O que são então as guerras culturais?
As guerras culturais, no fundo, são um território de disputa, sobretudo no plano moral. Essa transferência e nós passámos do de quase de um universo marxista, da luta de classes para uma outro tipo de luta, que é a luta imaterial, a luta em torno de valores e as guerras culturais. É essa disputa que envolve questões de de muitas vezes identificados. Idade a forma como a pessoa percepciona se a sua própria identidade sexual, a sua orientação sexual, questões ligadas ao aborto, portanto, dizem respeito àquilo que é a moral social vigente e as formas alternativas contra a hegemónicas de ver a moralidade.
Guerras com caráter divisivo da sociedade?
Sim, tem essa tendência para a polarização.
De um lado a Igreja, ou oosições mais conservadoras assumidas pela Igreja Católica, nomeadamente desde os tempos da Reforma e a Contra-Reforma, as teorias de Copérnico e Galileu, como refere, ao desafiar a visão teológica cristã do universo. Ou seja, a Igreja está lá sempre, há sempre um certo sentido de moralidade conservadora por oposição a ideias mais progressistas?
Sim, no fundo acaba por ser essa a interpretação mais comum, mais corrente, mais consensual de que há dois grandes blocos, embora isto seja mais complexo, os progressistas, e o lado dos conservadores, que terá sempre a Igreja. Ou, podemos hoje dizer: as igrejas. Se nós olharmos para o cenário Internacional, pensarmos no caso do Brasil ou nos Estados Unidos, as igrejas evangélicas também cada vez mais com peso em Portugal.
Uma aliança entre direita radical e as igrejas evangélicas.

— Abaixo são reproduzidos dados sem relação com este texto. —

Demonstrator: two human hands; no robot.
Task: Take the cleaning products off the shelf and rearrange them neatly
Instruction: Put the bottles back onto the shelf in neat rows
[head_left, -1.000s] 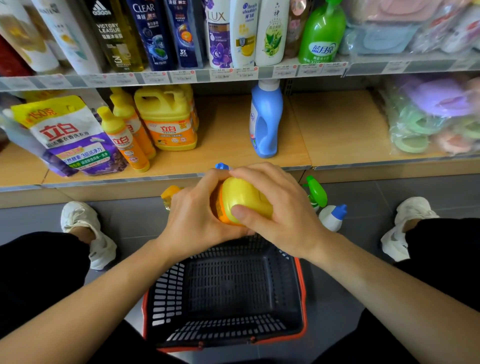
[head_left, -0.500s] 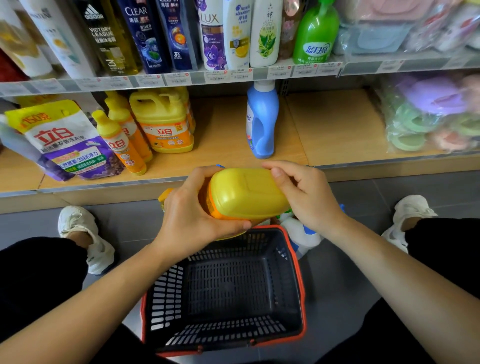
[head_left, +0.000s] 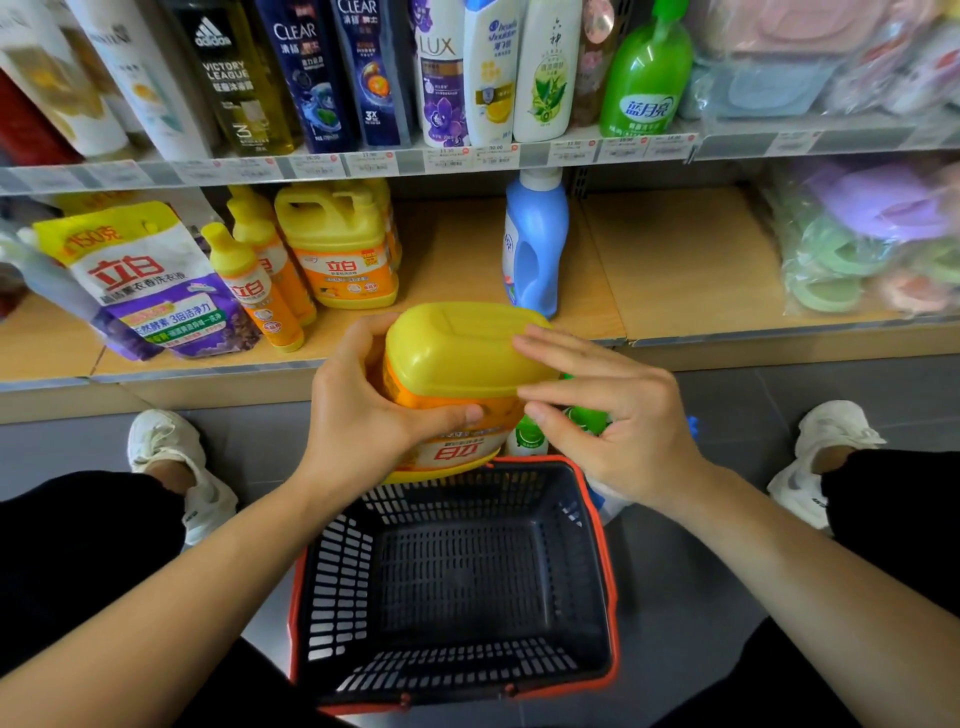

Exatamente. Portanto, há sempre esse peso religioso na divisão e no aprofundamento destas divisões sociais. Portanto, é inevitável que haja, porque é de lá que vem, no fundo, toda a moralidade e a forma de ver o mundo em relação ao que é família tradicional, uma construção social e de base religiosa, a moral sobre a sexualidade tem todo esse património cristão subjacente, portanto, é sempre marcante.
A primeira parte do livro faz como que um percurso pelas correntes teóricas que, no fundo, nos fazem chegar ao ao ponto em que estamos. Quando o João Ferreira Dias fala nas correntes pós-modernistas com gente como Lyotard, Foucault, Derridá., todos eles, embora por caminhos distintos, chegam a um ponto que me parece importante que é o peso das estruturas e das relações de poder na formação do conhecimento.
Sim, eu eu sou muito adverso à própria ideia de poder. No fundo, este é o meu pensamento, mas, de esses autores estão muito marcados por essa ideia e não é por acaso que, embora não o tenha referido, mas gosto muito de acrescentar Gramsci, porque tem um peso importantíssimo nesta percepção de que, de facto, há grandes narrativas.
O chamado pós marxismo...
Exatamente. Portanto, esta conjugação entre um pós marxismo gramsiano e estas correntes pós modernas, esta conjugação de leituras sobre o mundo dá origem à contra hegemonia cultural; essa ideia de que há uma hegemonia conservadora dominante, patriarcal de base. E depois a necessidade de dar voz aos subalternos e esquecidos da história. Portanto, é todos esses nomes que citou de teóricos no fundo, o que eles têm por objetivo é a superação dessa dessa hegemonia cultural. Há uma narrativa dominante, é preciso dar voz aos esquecidos, ao outro lado do mundo. Portanto, aquela ideia de a história se conta da perspetiva do Ocidente e eles tentam dar voz aos outros povos, daí a origem das correntes pós- coloniais, etc; portanto, no fundo o poder está lá, na percepção de que o Ocidente, nomeadamente a Europa, detendo o poder, controlou a narrativa do que é a história universal, do que é o normal cultural e até o que é o normal racial, a própria construção do Homem universal como o homem branco, heterossexual, ocidental, cristão.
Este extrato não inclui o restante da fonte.